Over many subsequent decades, Heaton’s mint would win contracts worldwide to produce coining blanks, trade tokens, advertising pieces, minting presses, and national currencies struck in silver, copper, bronze, and other metals for governments such as those of Italy, of Jersey, and of Russia, amongst dozens of others. Heaton’s mint could play this crucial role in global coin production because the Royal Mint was forbidden from accepting any orders of foreign governments and was itself challenged to mint sufficient volumes for Britain’s vast Empire.
Because minting is such a volatile business, it occurs to me that one of the reasons the firm lasted so long must be that for the greater part of its existence it was a highly diversified undertaking, with a product range that included ammunition, gas fittings, medals, metals, ornaments, plumbers’ fittings, tubes, and wire, as seen in a mid-19th century catalogue. Indeed, during times of economic upheaval it was not unusual for the firm to produce only 10-15 percent of its revenues from minting or, during wartime, zero percent, as seen in the production figures for 1862-1889. In large measure, what made the success of those years possible was the 1860 purchase of a site on Icknield Street, Birmingham. The business relocated there two years later.
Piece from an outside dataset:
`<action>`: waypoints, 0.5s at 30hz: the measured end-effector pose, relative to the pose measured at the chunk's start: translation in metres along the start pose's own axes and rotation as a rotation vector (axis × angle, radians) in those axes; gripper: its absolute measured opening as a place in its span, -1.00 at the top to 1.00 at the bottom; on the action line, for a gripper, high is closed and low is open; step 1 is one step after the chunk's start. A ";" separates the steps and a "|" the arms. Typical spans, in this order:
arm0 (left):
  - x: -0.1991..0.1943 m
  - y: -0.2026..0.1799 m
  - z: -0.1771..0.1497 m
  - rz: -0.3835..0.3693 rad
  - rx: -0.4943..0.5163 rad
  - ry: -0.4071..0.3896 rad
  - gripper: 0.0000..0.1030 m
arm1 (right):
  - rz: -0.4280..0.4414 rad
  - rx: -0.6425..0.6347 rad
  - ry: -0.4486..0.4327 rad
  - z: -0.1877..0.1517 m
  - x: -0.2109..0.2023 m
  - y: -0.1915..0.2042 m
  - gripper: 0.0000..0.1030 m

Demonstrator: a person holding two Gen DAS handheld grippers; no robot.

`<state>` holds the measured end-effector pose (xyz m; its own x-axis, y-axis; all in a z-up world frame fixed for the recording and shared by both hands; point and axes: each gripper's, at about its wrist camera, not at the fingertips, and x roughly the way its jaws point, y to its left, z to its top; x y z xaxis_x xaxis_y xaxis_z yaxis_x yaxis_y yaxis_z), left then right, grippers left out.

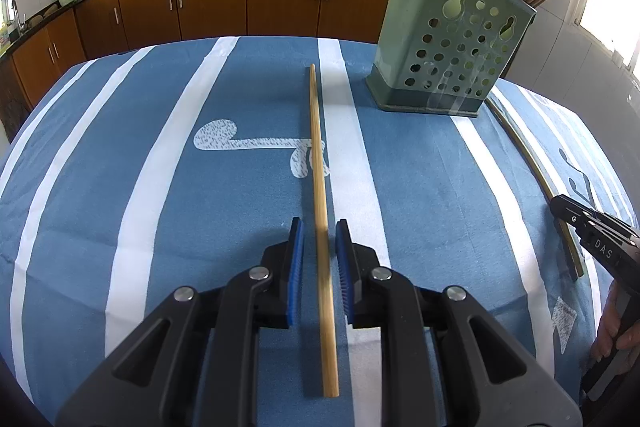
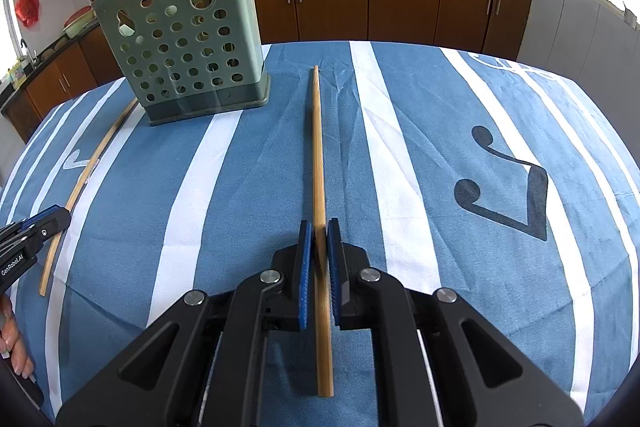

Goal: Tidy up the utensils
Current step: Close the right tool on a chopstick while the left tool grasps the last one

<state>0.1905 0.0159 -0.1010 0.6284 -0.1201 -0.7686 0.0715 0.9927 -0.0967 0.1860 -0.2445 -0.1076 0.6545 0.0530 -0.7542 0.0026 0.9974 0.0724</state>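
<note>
You could not see the tops of the chopsticks in the green holder (image 1: 448, 39); the upper frame edge cut them off in both views. Behind its perforated wall their lower ends were only glimpsed. In the left wrist view, your right hand (image 1: 616, 331) ran off the right edge. In the right wrist view, your left hand (image 2: 14, 343) showed only fingertips at lower left.
</note>
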 end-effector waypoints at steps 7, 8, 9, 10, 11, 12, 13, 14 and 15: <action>0.000 0.000 0.000 -0.002 -0.002 0.000 0.64 | 0.003 0.003 0.000 0.000 0.000 0.001 0.81; 0.000 0.000 0.000 -0.003 -0.002 0.000 0.64 | 0.002 0.002 0.000 0.000 0.000 0.001 0.81; 0.000 0.000 0.000 -0.003 -0.002 0.000 0.64 | 0.002 0.003 0.000 0.000 0.000 0.001 0.81; 0.000 0.000 0.000 -0.003 -0.002 0.000 0.64 | 0.002 0.004 0.000 -0.001 0.000 0.001 0.81; 0.000 0.000 0.000 -0.003 -0.002 0.000 0.64 | 0.001 0.007 0.000 -0.001 -0.001 0.001 0.80; 0.000 0.000 0.000 -0.004 -0.002 0.000 0.63 | -0.001 0.011 0.000 -0.002 -0.002 0.001 0.76; 0.000 0.001 0.000 -0.008 -0.004 -0.001 0.63 | 0.002 0.017 0.000 -0.004 -0.003 0.001 0.73; 0.000 0.001 -0.001 -0.010 -0.006 -0.001 0.63 | 0.007 0.023 0.000 -0.006 -0.005 0.000 0.71; -0.001 0.001 -0.002 -0.011 -0.007 -0.001 0.63 | 0.010 0.026 0.000 -0.009 -0.007 0.001 0.67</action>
<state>0.1885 0.0170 -0.1016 0.6285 -0.1314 -0.7666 0.0732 0.9912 -0.1099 0.1747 -0.2437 -0.1079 0.6545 0.0631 -0.7534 0.0152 0.9952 0.0967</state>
The proprietorship of another generation, Ralph Heaton III, then began and under his leadership the Icknield plant would be greatly expanded to employ some 300 workers. When Ralp Heaton III retired in 1889, the firm became incorporated and its name was changed to The Mint, Birmingham, Limited.
At its height, the firm’s production surpassed that of even the Royal Mint. As others have written, the Birmingham Mint was for a time the world’s largest privately-owned mint and the producer of coins for dozens of nations. Despite the ups and downs of war, depression, and other challenges, it persevered, until its sad, ignominious demise in 2003. It is not possible in this evening’s presentation to summarize adequately the storied numismatic history of The Birmingham Mint, as the Heaton firm came to be known, so I will concentrate on a few highlights and curiosities from the firm’s history before moving on to my main thesis, that The Birmingham Mint should be ranked as the world’s finest private mint ever.
In a sense, the growth of The Birmingham Mint’s business is the story of the Soho Mint rewritten on a larger, imperial stage, a global stage. Where Boulton’s firm started coining British “Conder” tokens, Heaton’s first order came from Australia for trade tokens, for the same reason Conder tokens had been needed 60 years earlier in Britain: a dearth of good quality low-denomination local currency. In 1853 the Royal Mint was overwhelmed producing silver and gold coins, so the Birmingham Mint won its first contract to strike finished coins for Britain – 500 tons of copper, struck over the course of the next three years, with another contract to follow. These coins had no mintmark to identify them as from Birmingham. Of note, during peak operation, the four original Bolton screw presses used by Heaton were striking about 110,000 coins per day. A similar story played out internationally. The Royal Mint could not produce enough currency for Britain’s rapidly expanding empire. The Heatons saw an opportunity and seized it.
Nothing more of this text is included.